YOUR GOAL: Return only that part of the material below which starts with the line containing "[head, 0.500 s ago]" and goes on through the line containing "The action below", restated exactly.

EXERCISE DATA:
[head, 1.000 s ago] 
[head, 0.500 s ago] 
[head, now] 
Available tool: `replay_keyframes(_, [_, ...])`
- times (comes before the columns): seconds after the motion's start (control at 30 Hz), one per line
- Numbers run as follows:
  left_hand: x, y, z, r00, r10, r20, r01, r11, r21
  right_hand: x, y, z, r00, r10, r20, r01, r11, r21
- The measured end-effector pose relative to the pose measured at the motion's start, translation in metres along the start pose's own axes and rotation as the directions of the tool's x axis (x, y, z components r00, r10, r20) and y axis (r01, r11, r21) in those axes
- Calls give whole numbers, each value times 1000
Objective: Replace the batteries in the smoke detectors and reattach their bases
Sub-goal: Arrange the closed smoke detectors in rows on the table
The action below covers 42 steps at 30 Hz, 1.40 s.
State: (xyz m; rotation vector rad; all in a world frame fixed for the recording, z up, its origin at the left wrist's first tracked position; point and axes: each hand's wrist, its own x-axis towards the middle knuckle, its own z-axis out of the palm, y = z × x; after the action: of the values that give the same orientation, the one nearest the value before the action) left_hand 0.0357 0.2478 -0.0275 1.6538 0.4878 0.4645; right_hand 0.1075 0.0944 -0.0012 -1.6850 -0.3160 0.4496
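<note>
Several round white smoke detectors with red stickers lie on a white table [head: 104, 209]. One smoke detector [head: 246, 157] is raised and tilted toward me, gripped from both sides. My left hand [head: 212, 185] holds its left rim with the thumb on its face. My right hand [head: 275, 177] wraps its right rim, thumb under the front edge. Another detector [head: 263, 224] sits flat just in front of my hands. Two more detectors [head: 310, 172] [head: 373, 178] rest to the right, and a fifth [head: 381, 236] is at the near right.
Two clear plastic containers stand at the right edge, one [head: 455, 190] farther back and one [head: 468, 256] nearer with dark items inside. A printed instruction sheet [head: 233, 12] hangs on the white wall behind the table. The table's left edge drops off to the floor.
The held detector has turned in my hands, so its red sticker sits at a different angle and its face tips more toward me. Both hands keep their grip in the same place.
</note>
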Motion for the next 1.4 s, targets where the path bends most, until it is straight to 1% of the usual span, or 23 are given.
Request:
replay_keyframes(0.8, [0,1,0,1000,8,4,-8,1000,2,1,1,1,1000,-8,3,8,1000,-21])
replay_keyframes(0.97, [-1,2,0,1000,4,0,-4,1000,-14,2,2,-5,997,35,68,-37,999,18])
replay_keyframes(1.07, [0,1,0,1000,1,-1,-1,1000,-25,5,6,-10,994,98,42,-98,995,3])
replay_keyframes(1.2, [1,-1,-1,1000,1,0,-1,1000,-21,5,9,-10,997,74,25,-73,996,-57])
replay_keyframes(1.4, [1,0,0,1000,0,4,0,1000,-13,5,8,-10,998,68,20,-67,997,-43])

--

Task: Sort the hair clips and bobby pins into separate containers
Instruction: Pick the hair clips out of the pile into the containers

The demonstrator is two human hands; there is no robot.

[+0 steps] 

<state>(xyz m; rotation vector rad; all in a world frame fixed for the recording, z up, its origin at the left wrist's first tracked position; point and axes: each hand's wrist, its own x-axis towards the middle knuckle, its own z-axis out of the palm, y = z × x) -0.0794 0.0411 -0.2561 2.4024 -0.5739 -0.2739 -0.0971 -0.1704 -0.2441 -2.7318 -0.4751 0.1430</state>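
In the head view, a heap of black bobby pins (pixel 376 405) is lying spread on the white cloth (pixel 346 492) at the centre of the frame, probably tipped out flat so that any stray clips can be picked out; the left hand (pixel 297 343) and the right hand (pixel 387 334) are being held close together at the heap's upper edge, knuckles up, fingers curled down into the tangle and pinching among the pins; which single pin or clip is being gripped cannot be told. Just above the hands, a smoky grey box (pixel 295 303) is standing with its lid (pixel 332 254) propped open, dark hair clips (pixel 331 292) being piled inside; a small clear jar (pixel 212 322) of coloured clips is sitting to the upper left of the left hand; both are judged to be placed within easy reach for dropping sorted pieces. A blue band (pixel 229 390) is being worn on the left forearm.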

TASK ANSWER:
[head, 0.500 s ago] 
[head, now] 
Available tool: `replay_keyframes(_, [_, ...])`
- times (comes before the columns): seconds after the motion's start (control at 30 Hz), one per line
- Numbers run as follows:
  left_hand: x, y, z, r00, r10, r20, r01, r11, r21
  right_hand: x, y, z, r00, r10, r20, r01, r11, r21
- The measured end-effector pose relative to the pose measured at the motion's start, translation in metres along the start pose's own axes and rotation as the directions of the tool's x axis (x, y, z components r00, r10, r20) and y axis (r01, r11, r21) in those axes
- Calls give whole numbers, each value times 1000
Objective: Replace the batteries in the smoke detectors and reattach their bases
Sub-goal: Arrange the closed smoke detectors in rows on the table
The action below covers 42 steps at 30 Hz, 1.40 s.

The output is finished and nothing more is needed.